The immediate context is: That was a long time ago; she [Eveline] and her brothers and sisters were all grown up; her mother was dead. Tizzie Dunn was dead, too, and the Waters had gone back to England. Everything changes. Now she was going to go away like the others, to leave her home. Here, the sentence "Everything changes" can be taken as a generalization of the facts stated in the neighboring sentences. It may then either apply in a general way, as a characteristic of life: people move, grow up, die, leave home; or, in a more limited scope, as a summary of the destinies of the people around our character, Eveline. If we enlarge the context somewhat to other things described in the opening of the story, we may assume that "everything changes" applies to Dublin and its traditional world: a man from Belfast "came" and built new houses, foreign workers appeared, red brick houses were built, etc. Furthermore, Eveline's own leaving home is seen as a deduction from a general principle, and the story itself becomes an example of it. (The cover of the Penguin Modern Classics edition of Dubliners says: "The incidents he [Joyce] relates are small in themselves but of universal interest.")
In any case, to understand what the sentence conveys, we must consider the fictional "reality" to which it is applied, and the scope of things it may cover. Indeed, as we saw above, we may apply it in turn to several frames of reference, in the fictional as well as in the real world, as part of interpretation hypotheses.
When we read the whole story, however, it turns out that Eveline does not leave. She, who tried to escape the destiny of her mother, "becomes" her mother. In her life, at least, nothing changes. To the extent that Eveline can be seen as representative, as some readers would see her, the story epitomizes in Joyce's words, the "paralysis" of Ireland. Indeed, we may assign the interpretive construct "nothing changes" to the position of the narrator (or above him, to the implied author). This conclusion-nothing changes-is not stated in explicit language but results from a summary of the plot. Such a summary, however, contradicts the statement "everything changes" as understood before. To resolve the contradiction, the assertion "Everything changes" must be limited to Eveline's own point of view and to the circumstances, the time and place when it was uttered (or experienced), i.e., when Eveline thought that she, too, was leaving. This statement underlines the discrepancy between Eveline's understanding of her situation and the real state of affairs; or between her youthful "revolt" and its defeat. It represents the ironic distance between the constant present time of the character's experience-moving with the story and ignorant of the future-into which the reader is temporarily drawn, and the past of the narrator's perspective, which the reader grasps fully only at the end.

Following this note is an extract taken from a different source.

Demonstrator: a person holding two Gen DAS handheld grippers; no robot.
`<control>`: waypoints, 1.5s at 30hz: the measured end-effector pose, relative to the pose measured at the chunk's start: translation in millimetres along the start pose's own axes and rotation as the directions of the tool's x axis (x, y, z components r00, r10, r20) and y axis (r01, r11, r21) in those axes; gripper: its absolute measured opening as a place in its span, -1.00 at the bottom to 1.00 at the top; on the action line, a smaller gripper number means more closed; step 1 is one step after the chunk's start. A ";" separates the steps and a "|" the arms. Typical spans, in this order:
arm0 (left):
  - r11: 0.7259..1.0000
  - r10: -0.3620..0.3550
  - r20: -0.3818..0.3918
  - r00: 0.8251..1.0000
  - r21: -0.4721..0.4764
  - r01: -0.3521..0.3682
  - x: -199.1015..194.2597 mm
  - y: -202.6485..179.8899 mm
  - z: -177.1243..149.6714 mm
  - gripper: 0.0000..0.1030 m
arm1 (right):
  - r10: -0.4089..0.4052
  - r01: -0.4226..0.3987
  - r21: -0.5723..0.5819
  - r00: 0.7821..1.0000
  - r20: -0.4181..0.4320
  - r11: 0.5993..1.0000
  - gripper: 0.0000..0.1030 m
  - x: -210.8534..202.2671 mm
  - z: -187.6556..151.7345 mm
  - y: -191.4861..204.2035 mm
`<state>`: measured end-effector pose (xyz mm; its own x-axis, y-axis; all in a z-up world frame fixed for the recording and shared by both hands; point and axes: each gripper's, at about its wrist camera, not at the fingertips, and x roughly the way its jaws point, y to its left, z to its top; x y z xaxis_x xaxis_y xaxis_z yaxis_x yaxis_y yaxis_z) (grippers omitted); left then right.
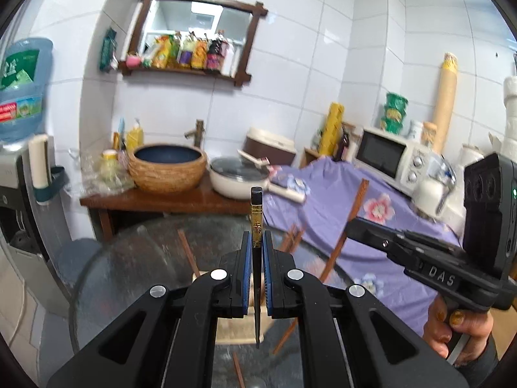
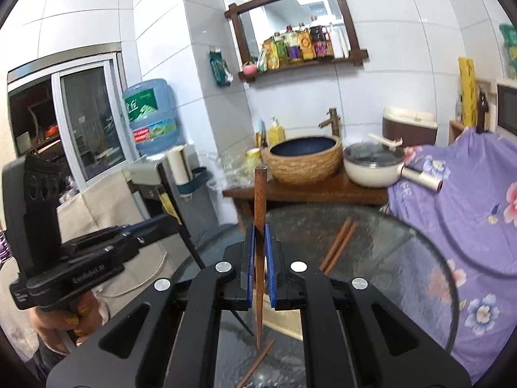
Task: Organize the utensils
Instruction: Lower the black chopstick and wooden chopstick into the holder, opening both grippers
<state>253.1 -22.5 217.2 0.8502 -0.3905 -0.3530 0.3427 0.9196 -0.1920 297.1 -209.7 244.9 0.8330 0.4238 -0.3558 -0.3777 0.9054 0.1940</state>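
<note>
Two tongs each grip one chopstick upright above the glass worktop: the left tongs clamp a black chopstick, the right tongs a brown chopstick.

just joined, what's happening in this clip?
A person holds a pair of tongs in each hand over the round glass table. The left tongs are shut on a black chopstick with gold trim, held upright. The right tongs are shut on a brown wooden chopstick, also upright. Several more brown chopsticks lie scattered on the glass, not yet sorted.
</note>
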 end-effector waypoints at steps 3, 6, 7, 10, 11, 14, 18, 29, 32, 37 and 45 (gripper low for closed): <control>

This dependence of language on "reality constructs" (which, in turn, are built from elements of language), as seen in such a simple utterance, is even more crucial in the "difficult" and figurative language of poetry, where words may be wide open for ambiguities and must be limited by fictional constructs (see Chapter 2 on metaphor).
3. This is not the only basic circularity, or interdependence, inherent in literary texts....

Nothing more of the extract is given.